И в этом запахе вдруг смешалось всё – и давняя обида, и вина, и странное, почти забытое чувство, что сестра всё-таки была единственным близким человеком.

Марина поняла: если не съест этот хлеб до конца, камень в груди так и останется лежать.
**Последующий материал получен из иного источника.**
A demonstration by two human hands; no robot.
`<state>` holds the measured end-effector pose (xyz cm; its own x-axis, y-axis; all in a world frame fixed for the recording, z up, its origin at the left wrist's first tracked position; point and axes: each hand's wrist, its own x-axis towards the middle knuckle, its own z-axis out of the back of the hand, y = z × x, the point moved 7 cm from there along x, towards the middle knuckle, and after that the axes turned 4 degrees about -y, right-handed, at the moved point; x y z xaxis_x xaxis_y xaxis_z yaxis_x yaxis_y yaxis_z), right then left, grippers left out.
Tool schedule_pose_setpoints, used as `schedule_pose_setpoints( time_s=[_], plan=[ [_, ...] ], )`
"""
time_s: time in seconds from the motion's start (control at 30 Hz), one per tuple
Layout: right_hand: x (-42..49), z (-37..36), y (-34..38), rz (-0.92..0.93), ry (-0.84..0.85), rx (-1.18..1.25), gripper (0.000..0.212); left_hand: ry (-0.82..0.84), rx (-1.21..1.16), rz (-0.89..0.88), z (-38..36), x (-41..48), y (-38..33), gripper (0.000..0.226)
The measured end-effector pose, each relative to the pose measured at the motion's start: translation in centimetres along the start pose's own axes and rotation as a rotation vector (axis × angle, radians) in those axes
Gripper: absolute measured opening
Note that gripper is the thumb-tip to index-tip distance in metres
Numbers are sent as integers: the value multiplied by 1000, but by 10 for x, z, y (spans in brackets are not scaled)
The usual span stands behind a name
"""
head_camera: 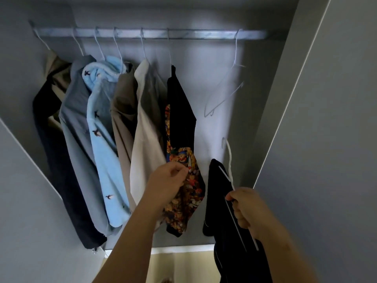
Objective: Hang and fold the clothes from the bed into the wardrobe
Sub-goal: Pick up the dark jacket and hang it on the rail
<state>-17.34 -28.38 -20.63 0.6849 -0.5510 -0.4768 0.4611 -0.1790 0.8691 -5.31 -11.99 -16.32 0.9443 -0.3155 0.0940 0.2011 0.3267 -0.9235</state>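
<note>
I look up into the wardrobe at its metal rail (193, 34). My right hand (246, 207) grips a white hanger (229, 160) that carries a dark garment (228, 231); its hook points up, well below the rail. My left hand (169, 180) touches the hem of a black top with a colourful bear print (183, 160) hanging on the rail, fingers curled against the cloth. An empty white hanger (224, 92) hangs on the rail at the right.
Several garments hang to the left: a cream shirt (144, 129), a brown one (122, 111), a light blue fleece (102, 129), a grey jacket (75, 119) and a dark coat (49, 139). The wardrobe's side panels (318, 119) close in left and right.
</note>
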Motion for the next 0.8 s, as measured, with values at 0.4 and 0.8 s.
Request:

Она отломила кусок и положила в рот.

IX. Крошки

Она жевала медленно, тщательно, как учила мать – не кроши, не спеши, Господь каждую крошку сочтёт. Хлеб был суховат, с горьковатым привкусом болиголова, но Марина почти не чувствовала вкуса. Она смотрела на двойника и видела, как с каждым её глотком черты его лица становятся мягче.

Огромная голова съёживалась, опадала, возвращаясь к нормальным размерам. Плечи опускались. Руки, прежде висевшие плетьми, медленно сгибались в локтях. Двойник больше не стоял столбом – он покачивался, будто от усталости, будто долго нёс непосильную ношу, и вот, наконец, смог её сбросить.

Марина доела хлеб до последней крошки, облизала пальцы.

– Ну, – сказала она. – Всё.

Двойник качнулся вперёд, и Марина вдруг почувствовала на своей щеке прикосновение – холодное, бестелесное, но отчётливое, как поцелуй.

– Прощай, сестра, – прошелестел голос. Аннин. Настоящий.

– Подожди, – Марина схватила её за руку – или попыталась схватить, пальцы прошли сквозь серебристый туман. – Я… я не всё сказала.

– Всё, – ответил голос. – Главное – сказала. А остальное не важно.

– Я любила тебя, – выдохнула Марина. – Я всегда любила. Просто… не умела показать.

– Я знаю, – улыбнулся двойник. – Я всегда знала.

Серебристое свечение внутри него погасло. Тонкая, как паутина, оболочка опала на пол, рассыпалась серой пылью, и только лёгкое облачко ещё несколько мгновений висело в воздухе, прежде чем раствориться в лунном свете.

Марина сидела неподвижно.

Камень в груди – тот самый, круглый, обкатанный – вдруг дрогнул, треснул и рассыпался в прах. Вместо него осталась пустота. Но пустота была другой – не ледяной, не высасывающей, а тихой, тёплой, почти уютной.